Он стоял посреди городской площади, пыльной и пустой. Перед ним возвышался аляповатый, как и всё в этой стране, конный монумент какому-то местночтимому герою — какому-нибудь Хуану Паредесу или Педро Хуаресу, в стародавние времена с лихвой исполнившего предназначение мужчины: убить много других мужчин, после чего самому пасть от руки сильнейшего.

Иосиф попытался подавить в себе подступающее отвращение к позеленевшему от времени идолу, но потерпел неудачу. Тогда он повернулся к фонтанчику с водой. Фонтанчик нехотя выталкивал из себя кривую струйку толщиной с палец, наводя на мысль о судорожно преодолеваемой импотенции. На краю чаши виднелись следы птичьего помёта.

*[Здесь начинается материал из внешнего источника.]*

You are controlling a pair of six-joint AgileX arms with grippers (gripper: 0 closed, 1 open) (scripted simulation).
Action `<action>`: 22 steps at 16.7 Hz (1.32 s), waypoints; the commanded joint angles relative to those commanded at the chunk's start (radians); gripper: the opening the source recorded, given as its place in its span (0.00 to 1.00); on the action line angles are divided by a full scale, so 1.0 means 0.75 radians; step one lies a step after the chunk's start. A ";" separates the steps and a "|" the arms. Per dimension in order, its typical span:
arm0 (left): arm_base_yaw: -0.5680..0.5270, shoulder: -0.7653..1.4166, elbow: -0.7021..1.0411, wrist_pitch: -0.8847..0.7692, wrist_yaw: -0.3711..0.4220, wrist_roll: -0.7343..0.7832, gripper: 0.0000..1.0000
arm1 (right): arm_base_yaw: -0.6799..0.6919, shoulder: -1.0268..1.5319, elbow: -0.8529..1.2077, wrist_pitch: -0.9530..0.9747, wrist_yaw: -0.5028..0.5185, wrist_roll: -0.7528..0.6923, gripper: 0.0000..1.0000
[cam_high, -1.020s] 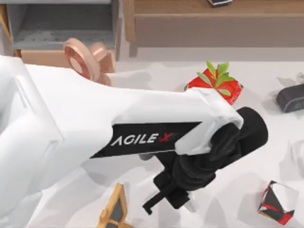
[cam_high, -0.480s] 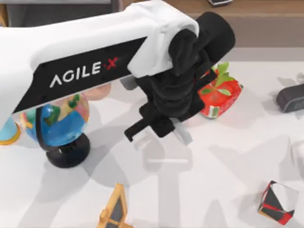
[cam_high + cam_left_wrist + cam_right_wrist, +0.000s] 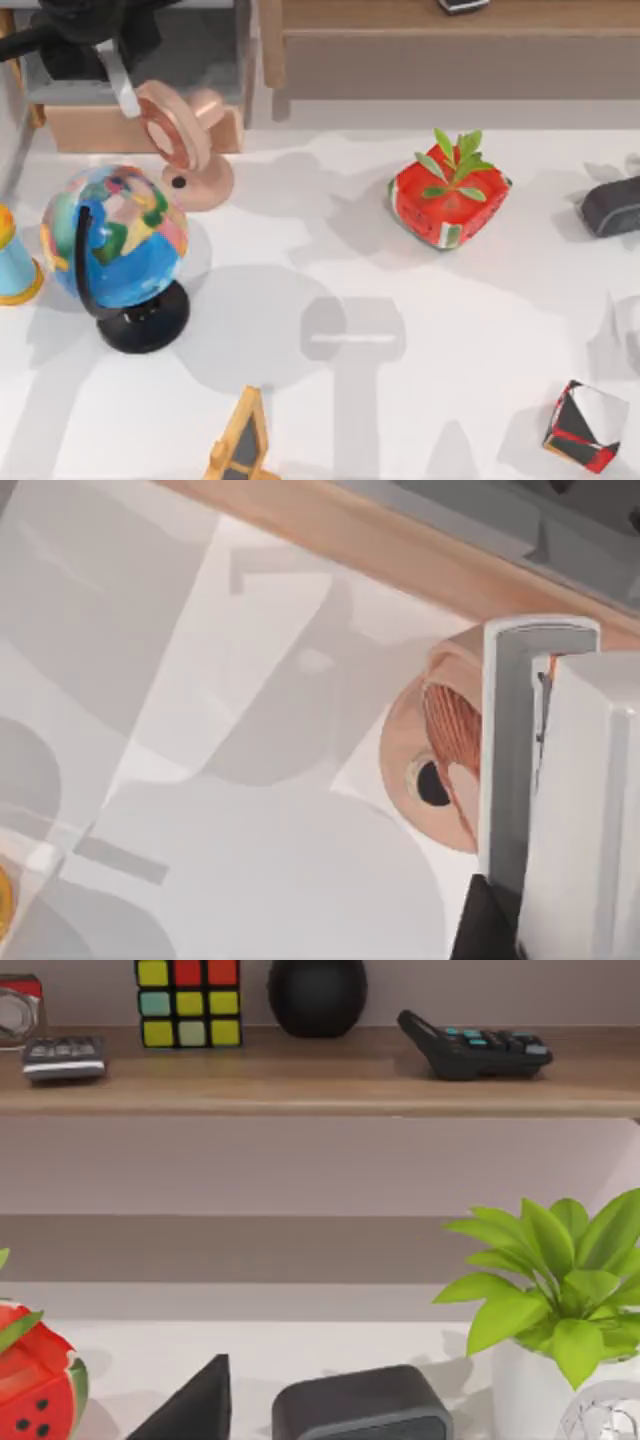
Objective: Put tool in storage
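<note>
My left gripper (image 3: 103, 48) is at the table's back left, over the grey storage compartment (image 3: 190, 60) in its wooden frame. It is shut on the tool (image 3: 120, 85), a small silvery-white strip that sticks out toward the front, over the compartment's front edge. The left wrist view shows the tool (image 3: 585, 810) close up, with the tan round stand (image 3: 440, 770) behind it. My right arm is parked off the right side. A dark wedge of the right gripper (image 3: 190, 1410) sits low in the right wrist view.
A globe (image 3: 115, 250) stands at the left, with a tan round stand (image 3: 180, 135) just behind it. A watermelon-patterned planter (image 3: 447, 200) is mid-right, a dark box (image 3: 612, 205) far right. A black-white-red cube (image 3: 585, 425) and an orange-framed triangle (image 3: 240, 445) lie at the front.
My left arm has swung from the front centre to the back left, carrying the tool to the storage compartment. The globe and planter are now uncovered.
</note>
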 joint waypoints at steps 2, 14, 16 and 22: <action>0.209 0.061 0.060 -0.013 0.001 0.290 0.00 | 0.000 0.000 0.000 0.000 0.000 0.000 1.00; 0.831 0.463 0.120 0.096 0.305 1.355 0.00 | 0.000 0.000 0.000 0.000 0.000 0.000 1.00; 0.834 0.468 0.113 0.094 0.311 1.362 0.00 | 0.000 0.000 0.000 0.000 0.000 0.000 1.00; 0.829 0.470 0.105 0.117 0.310 1.361 0.00 | 0.000 0.000 0.000 0.000 0.000 0.000 1.00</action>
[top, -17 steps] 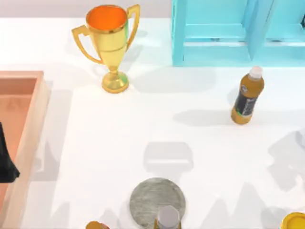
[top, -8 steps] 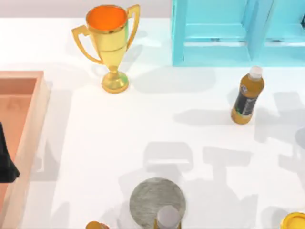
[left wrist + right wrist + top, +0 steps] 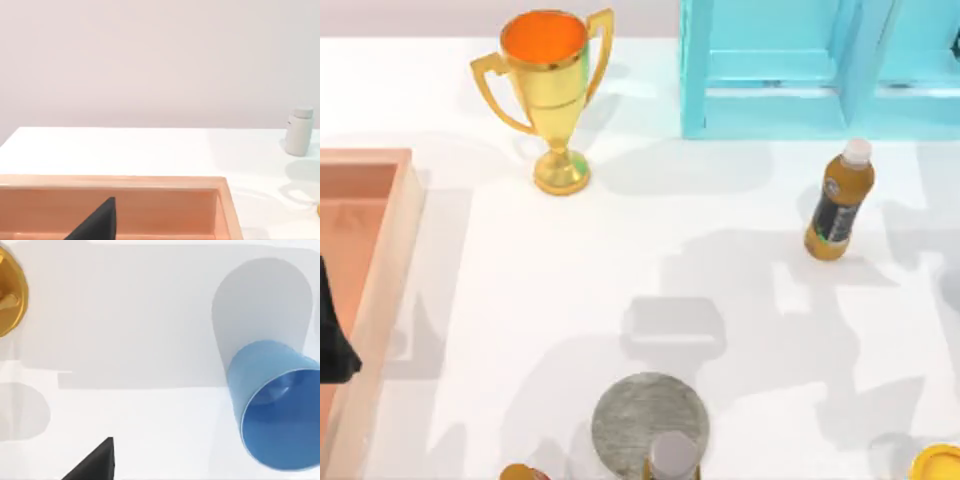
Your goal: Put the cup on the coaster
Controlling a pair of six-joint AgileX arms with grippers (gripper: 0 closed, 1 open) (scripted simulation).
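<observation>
The blue cup (image 3: 272, 405) stands upright on the white table with its open mouth up, seen from above in the right wrist view. A dark part of my right gripper (image 3: 95, 463) shows at that view's edge, well apart from the cup and touching nothing. The coaster (image 3: 645, 412), a flat mottled grey disc, lies near the front edge of the table at its middle. My left gripper (image 3: 332, 340) is parked at the far left over the orange tray (image 3: 380, 260), and its dark tip (image 3: 97, 223) shows above the tray's inside.
A gold trophy (image 3: 552, 90) stands at the back left, a turquoise shelf unit (image 3: 800, 70) at the back right, and an amber bottle (image 3: 838, 200) at the right. A grey-capped container (image 3: 672, 455) overlaps the coaster's front edge. A yellow round thing (image 3: 935, 463) sits at the front right.
Large shadows have spread from the right side of the table toward its middle. The objects on the table and the left gripper have not moved.
</observation>
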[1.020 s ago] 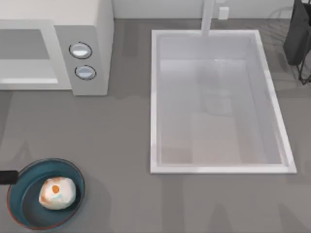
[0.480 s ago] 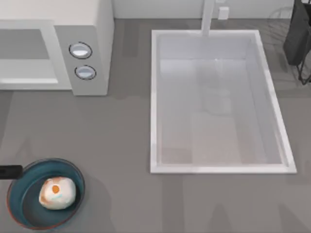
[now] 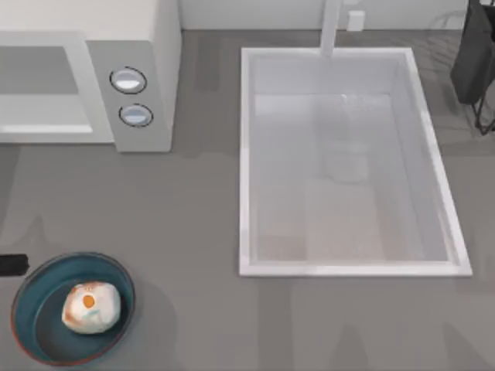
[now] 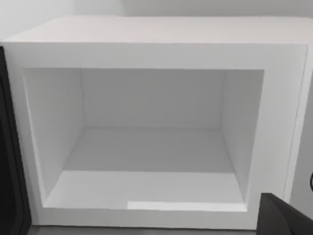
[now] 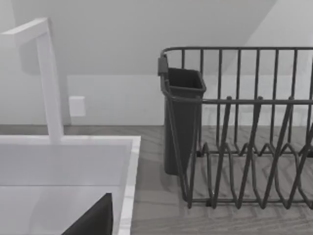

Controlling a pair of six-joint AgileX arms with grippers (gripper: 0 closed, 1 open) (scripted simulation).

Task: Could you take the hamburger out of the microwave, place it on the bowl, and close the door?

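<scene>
Hamburger point(image 3: 90, 307) sits in bowl point(image 3: 71, 308), near left; microwave point(image 4: 156, 127) cavity empty, door left to close. Grippers' opening: cannot tell.

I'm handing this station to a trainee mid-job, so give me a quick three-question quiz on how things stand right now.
1. True or false: the hamburger lies in the bowl.
2. The microwave cavity in the left wrist view is: A) holding the hamburger, B) open with nothing on its floor, C) shut behind its door.
3. Fill in: in the top view, the white basin right of the microwave is the ____.

Key
1. True; it sits inside the rim, near the top view's lower left corner.
2. B.
3. sink, with a dish rack beyond it in the right wrist view.
</scene>
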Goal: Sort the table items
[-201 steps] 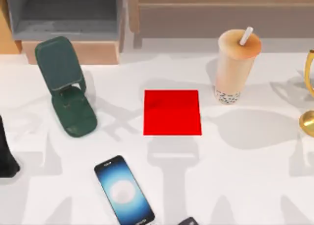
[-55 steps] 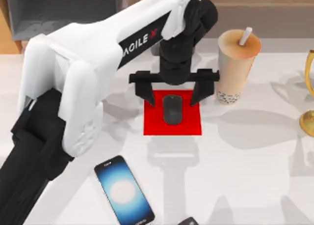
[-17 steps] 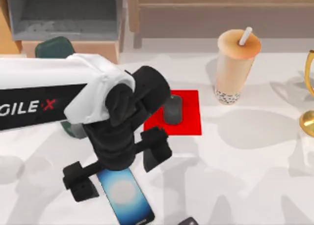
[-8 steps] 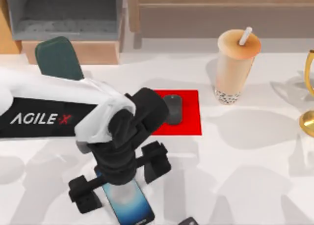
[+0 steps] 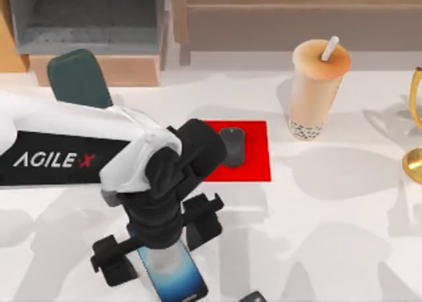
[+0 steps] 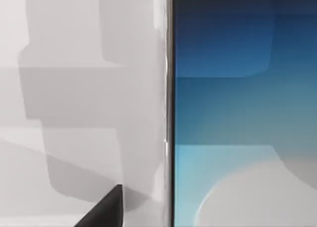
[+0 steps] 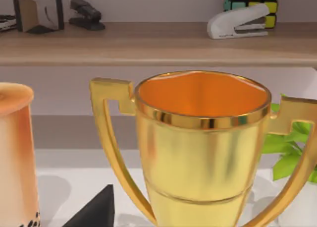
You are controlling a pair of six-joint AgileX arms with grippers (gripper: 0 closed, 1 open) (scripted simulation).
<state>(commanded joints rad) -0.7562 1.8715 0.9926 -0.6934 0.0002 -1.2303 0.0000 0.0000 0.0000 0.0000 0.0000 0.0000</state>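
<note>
The white desk [image 5: 343, 223] carries the bubble-tea cup [image 5: 316, 91] at the back right and the mouse [image 5: 232, 146] already resting on the red mat [image 5: 254, 163]. The left tool [image 5: 158, 246] has dropped lower over the smartphone [image 5: 173, 272] at the front edge in the last half second. Its fingers straddle the phone, narrower than before but not visibly clamped, so I judge the mouse sorted and a phone grasp imminent; the right arm idles by a gold trophy [image 7: 200, 147].

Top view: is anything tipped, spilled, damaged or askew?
Nothing stands out. The bubble-tea cup stands upright, the mouse lies on the red mat, and the smartphone lies flat under the left gripper.
</note>
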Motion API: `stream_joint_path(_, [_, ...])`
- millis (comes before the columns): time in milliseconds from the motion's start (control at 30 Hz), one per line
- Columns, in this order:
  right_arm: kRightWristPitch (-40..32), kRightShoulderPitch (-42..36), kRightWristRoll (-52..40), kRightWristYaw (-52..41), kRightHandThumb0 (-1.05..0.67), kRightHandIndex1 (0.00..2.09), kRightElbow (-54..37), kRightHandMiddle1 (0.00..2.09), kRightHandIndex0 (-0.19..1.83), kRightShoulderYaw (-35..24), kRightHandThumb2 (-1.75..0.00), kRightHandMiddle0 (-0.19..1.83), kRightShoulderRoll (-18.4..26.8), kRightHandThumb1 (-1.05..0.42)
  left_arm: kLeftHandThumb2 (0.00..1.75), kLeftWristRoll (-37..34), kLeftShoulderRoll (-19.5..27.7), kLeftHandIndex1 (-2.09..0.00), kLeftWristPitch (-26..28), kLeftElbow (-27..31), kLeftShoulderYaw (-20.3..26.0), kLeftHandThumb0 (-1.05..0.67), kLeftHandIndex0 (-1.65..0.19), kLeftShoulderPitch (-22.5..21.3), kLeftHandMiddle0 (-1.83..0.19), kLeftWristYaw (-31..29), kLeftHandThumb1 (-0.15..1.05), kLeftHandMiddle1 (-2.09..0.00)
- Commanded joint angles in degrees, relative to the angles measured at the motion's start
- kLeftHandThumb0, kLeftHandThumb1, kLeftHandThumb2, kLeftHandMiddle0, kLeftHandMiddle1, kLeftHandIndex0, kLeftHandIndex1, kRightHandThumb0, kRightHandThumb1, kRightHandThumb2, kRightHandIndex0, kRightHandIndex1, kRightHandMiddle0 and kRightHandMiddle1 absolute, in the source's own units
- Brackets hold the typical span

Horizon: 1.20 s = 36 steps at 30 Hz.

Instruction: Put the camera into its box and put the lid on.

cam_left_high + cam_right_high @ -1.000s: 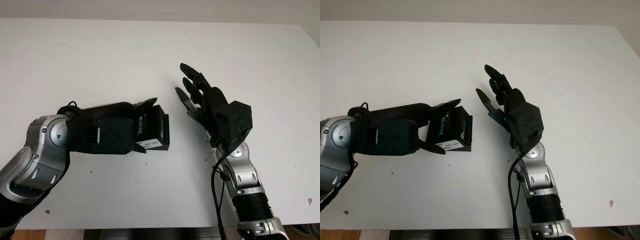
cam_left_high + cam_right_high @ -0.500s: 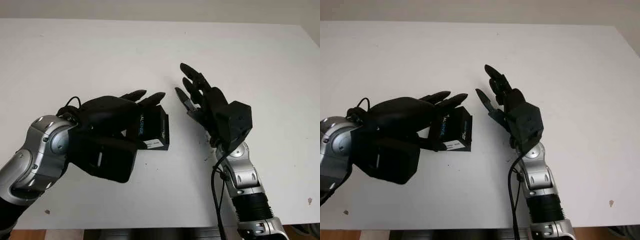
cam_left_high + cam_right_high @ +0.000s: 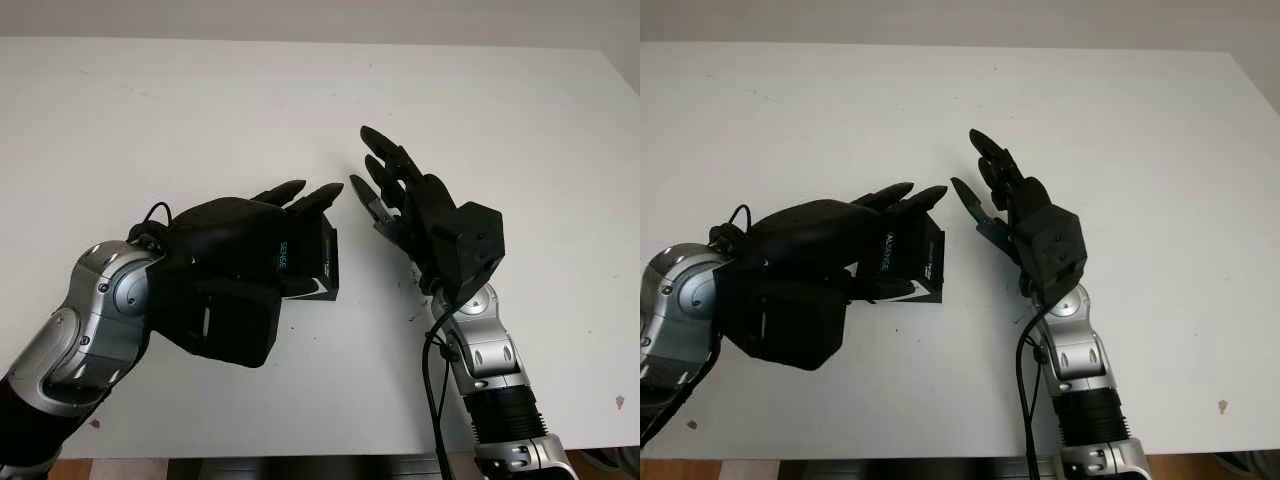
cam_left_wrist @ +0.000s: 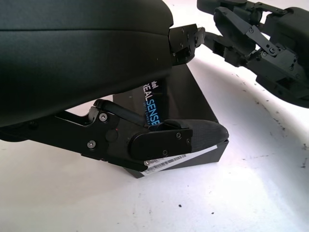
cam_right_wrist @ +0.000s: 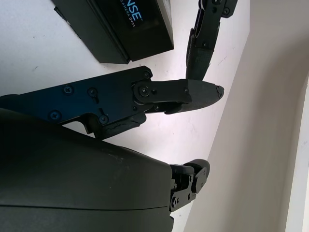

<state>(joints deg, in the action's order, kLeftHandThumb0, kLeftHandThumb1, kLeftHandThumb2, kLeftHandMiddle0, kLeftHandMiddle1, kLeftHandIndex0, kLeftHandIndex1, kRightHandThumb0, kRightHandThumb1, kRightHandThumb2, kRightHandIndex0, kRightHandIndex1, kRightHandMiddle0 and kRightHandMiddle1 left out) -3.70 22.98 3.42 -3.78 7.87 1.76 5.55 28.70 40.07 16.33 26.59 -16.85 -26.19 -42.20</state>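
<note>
The black box (image 3: 318, 262) stands on the white bench (image 3: 200, 110), closed as far as the head views show, with white lettering on its side and a white label along its lower edge. The left hand (image 3: 235, 260) is draped over it: 2 fingers (image 3: 312, 199) reach across its top edge and the thumb (image 4: 169, 140) presses against the labelled side, so the fingers are curled around the box in a grasp. The box sits beneath and between these fingers, its far end sticking out past them. The right hand (image 3: 420, 215) is raised just beside the box's far end, palm turned toward it, open and holding nothing; its fingertips (image 3: 362, 188) stand near the left hand's fingertips without touching them.
</note>
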Motion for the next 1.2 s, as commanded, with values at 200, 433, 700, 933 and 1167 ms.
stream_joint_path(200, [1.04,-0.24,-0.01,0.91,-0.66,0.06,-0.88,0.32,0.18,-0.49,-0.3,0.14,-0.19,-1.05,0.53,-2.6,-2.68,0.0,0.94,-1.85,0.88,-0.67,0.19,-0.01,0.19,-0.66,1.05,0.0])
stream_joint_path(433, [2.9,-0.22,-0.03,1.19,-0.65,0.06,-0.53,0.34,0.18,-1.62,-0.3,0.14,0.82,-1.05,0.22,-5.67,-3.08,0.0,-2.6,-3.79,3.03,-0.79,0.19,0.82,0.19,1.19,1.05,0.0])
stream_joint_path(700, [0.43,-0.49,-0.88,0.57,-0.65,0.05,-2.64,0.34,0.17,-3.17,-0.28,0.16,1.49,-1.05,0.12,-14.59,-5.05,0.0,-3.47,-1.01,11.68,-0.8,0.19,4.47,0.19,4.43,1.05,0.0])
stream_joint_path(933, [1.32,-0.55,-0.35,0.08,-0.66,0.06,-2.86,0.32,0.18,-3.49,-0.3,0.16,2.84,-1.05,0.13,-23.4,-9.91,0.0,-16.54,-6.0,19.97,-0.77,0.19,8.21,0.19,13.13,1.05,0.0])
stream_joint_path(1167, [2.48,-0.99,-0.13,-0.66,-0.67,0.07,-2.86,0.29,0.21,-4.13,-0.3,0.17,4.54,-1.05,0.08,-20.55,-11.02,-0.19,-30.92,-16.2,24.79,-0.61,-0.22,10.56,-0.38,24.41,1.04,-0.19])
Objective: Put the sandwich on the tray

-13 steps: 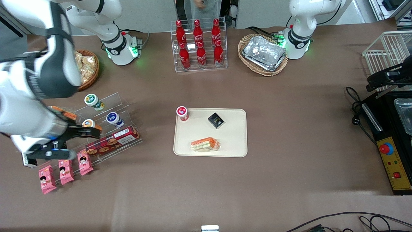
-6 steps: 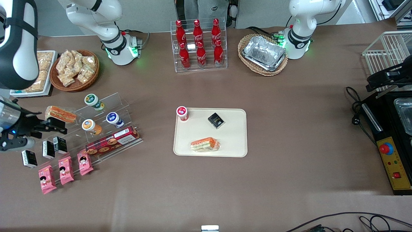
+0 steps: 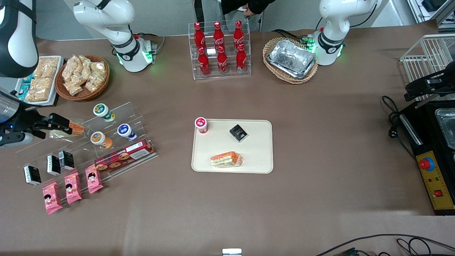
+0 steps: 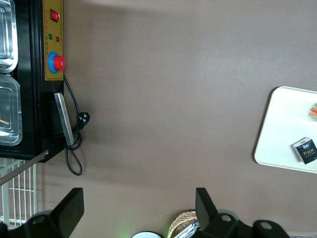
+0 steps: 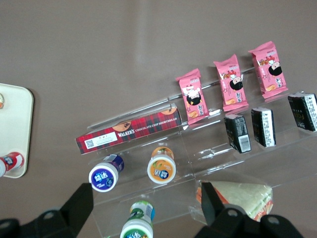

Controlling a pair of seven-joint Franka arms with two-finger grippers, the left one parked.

Услужливая память тут же обогатила неприятный образ детским воспоминанием о проваленном экзамене по латыни: юный Иосиф срезался на цитировании «Exegi monumentum», придав Аквилону эпитет impotens вместо inpotens, то есть заместив классическое «неистовство» ветра незаслуженным «бессилием». Вышло безвкусно, но отчасти уместно: профессор Цойфман физически ощущал своё бессилие перед чужой незнакомой страной, перед безлюдной площадью, перед позеленевшим от времени бронзовым мачо, перед всей этой дурацкой ситуацией, в которую он попал по собственной воле.

Мысль о воле снова вернула его к борхесовскому рассказу, и он в очередной раз задумался, следовало ли переводить его последние слова, которые автору заблагорассудилось написать на французском. Иосиф ещё раз взвесил все за и против, и в очередной раз понял, что не знает ответа. «Возможно, эта способность самозабвенно увлекаться чужой культурой и выдаёт во мне настоящего еврея», привычно подумал он, и привычно возразил себе: в конце концов, рассказ привлёк его внимание потому, что он касался взаимоотношений арийца и семита — темы почти столь же скользкой и столь же захватывающей воображение, сколь и отношения мужчины и женщины.